Exercise: Go over the material below and report every line that contains the word "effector".
[Recorded data Boundary: Start]
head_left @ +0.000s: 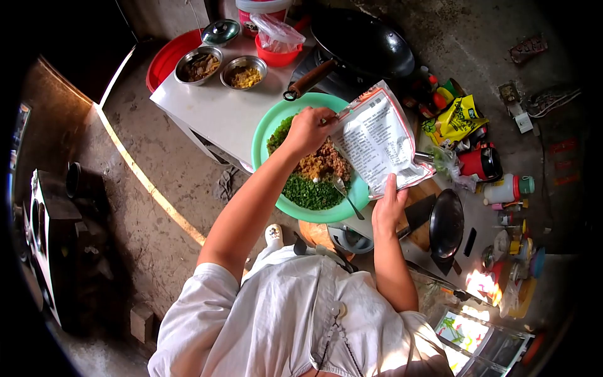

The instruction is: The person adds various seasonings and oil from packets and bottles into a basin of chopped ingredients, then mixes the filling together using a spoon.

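Observation:
A white printed seasoning packet (375,139) with a red-orange edge is tilted over the right side of a light green basin (259,139). My left hand (309,131) reaches over the basin, fingers closed at the packet's left edge. My right hand (390,210) grips its lower edge, thumb on the printed face. Inside the basin are chopped greens (312,193), a brownish minced mixture (323,164) and a metal spoon (347,196), its handle leaning on the rim. The packet covers part of the basin's right side.
Two metal bowls of food (199,65) (244,73) stand on the white table (195,107). Behind the basin sits a large black wok (364,47), its wooden handle pointing towards me. Bottles, a yellow bag (455,120) and a small black pan (446,224) line the right.

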A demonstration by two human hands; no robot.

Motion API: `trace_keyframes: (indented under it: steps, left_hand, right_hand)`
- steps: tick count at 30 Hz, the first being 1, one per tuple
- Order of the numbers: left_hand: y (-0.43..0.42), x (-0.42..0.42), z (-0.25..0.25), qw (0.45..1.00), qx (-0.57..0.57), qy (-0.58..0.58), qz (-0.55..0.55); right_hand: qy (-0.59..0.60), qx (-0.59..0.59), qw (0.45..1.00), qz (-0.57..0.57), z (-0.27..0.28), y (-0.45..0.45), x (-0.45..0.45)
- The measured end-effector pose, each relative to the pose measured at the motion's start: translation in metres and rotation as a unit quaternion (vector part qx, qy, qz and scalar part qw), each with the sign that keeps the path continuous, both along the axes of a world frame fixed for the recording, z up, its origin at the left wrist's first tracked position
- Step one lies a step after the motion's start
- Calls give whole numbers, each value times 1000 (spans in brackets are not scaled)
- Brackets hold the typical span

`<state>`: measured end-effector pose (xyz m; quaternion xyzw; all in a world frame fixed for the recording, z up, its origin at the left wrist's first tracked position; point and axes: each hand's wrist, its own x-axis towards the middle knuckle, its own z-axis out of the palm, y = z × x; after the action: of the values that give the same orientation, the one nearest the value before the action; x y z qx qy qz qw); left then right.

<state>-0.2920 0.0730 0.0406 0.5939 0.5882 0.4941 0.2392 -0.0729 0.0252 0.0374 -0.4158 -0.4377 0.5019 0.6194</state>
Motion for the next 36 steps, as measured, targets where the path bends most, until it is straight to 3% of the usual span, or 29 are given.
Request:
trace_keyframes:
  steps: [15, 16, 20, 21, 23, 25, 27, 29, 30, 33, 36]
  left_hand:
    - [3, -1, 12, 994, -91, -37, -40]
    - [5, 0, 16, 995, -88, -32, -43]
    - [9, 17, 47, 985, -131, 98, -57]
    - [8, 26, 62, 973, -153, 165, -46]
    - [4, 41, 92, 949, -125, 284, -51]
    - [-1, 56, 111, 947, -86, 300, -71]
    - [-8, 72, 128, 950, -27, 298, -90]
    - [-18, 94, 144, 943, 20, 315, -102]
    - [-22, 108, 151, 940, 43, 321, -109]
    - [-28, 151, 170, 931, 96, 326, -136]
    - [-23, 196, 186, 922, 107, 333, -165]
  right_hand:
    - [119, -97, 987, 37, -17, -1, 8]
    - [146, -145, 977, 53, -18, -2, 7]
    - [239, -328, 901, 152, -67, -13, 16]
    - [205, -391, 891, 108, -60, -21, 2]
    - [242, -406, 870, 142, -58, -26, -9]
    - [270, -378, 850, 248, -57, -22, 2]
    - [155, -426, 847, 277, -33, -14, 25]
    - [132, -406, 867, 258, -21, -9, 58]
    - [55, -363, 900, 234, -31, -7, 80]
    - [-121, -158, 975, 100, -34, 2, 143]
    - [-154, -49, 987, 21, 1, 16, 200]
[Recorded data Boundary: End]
Final answer:
- The measured end-effector pose, each relative to the pose measured at the motion's start: translation in metres and rotation as a unit quaternion (vector part qx, qy, qz and scalar part qw), each with the sign that keeps the path continuous, both along the axes of a world frame fixed for the recording, z up, its origin at the left wrist's first tracked position
`<state>`: measured end-effector pose (xyz m; quaternion xyzw; all in a world frame fixed for the recording, z up, its origin at the left wrist's first tracked position; point and axes: each hand's wrist, its own x-axis towards the middle knuckle, its own z-axis out of the palm, y = z × x; after the action: of the values that give the same orientation, the one nearest the value before the action; x y z qx qy qz qw); left then right.

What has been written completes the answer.